» PROMPT
Because the material must match the original, reproduce every line of it exactly.
- - - - - - -
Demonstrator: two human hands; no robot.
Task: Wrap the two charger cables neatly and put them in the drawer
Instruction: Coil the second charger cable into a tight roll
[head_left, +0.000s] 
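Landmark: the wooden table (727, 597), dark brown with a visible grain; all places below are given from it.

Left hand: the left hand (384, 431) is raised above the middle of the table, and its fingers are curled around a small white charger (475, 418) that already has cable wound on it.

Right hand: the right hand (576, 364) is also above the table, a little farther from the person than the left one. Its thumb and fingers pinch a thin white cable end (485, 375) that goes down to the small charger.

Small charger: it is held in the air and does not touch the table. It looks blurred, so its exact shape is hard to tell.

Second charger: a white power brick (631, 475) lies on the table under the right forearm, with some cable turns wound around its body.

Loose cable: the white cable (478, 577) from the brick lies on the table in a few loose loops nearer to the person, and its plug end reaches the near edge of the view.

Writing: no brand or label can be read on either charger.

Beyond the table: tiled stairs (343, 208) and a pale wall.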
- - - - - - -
» SOLUTION TO THE EXERCISE
Demonstrator: two human hands; no robot.
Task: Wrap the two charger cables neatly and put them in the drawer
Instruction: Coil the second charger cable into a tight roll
[head_left, +0.000s] 
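Landmark: the wooden table (727, 597), dark brown with a visible grain; all places below are given from it.

Left hand: the left hand (384, 431) is raised above the middle of the table, and its fingers are curled around a small white charger (475, 418) that already has cable wound on it.

Right hand: the right hand (576, 364) is also above the table, a little farther from the person than the left one. Its thumb and fingers pinch a thin white cable end (485, 375) that goes down to the small charger.

Small charger: it is held in the air and does not touch the table. It looks blurred, so its exact shape is hard to tell.

Second charger: a white power brick (631, 475) lies on the table under the right forearm, with some cable turns wound around its body.

Loose cable: the white cable (478, 577) from the brick lies on the table in a few loose loops nearer to the person, and its plug end reaches the near edge of the view.

Writing: no brand or label can be read on either charger.

Beyond the table: tiled stairs (343, 208) and a pale wall.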

The exercise is now done.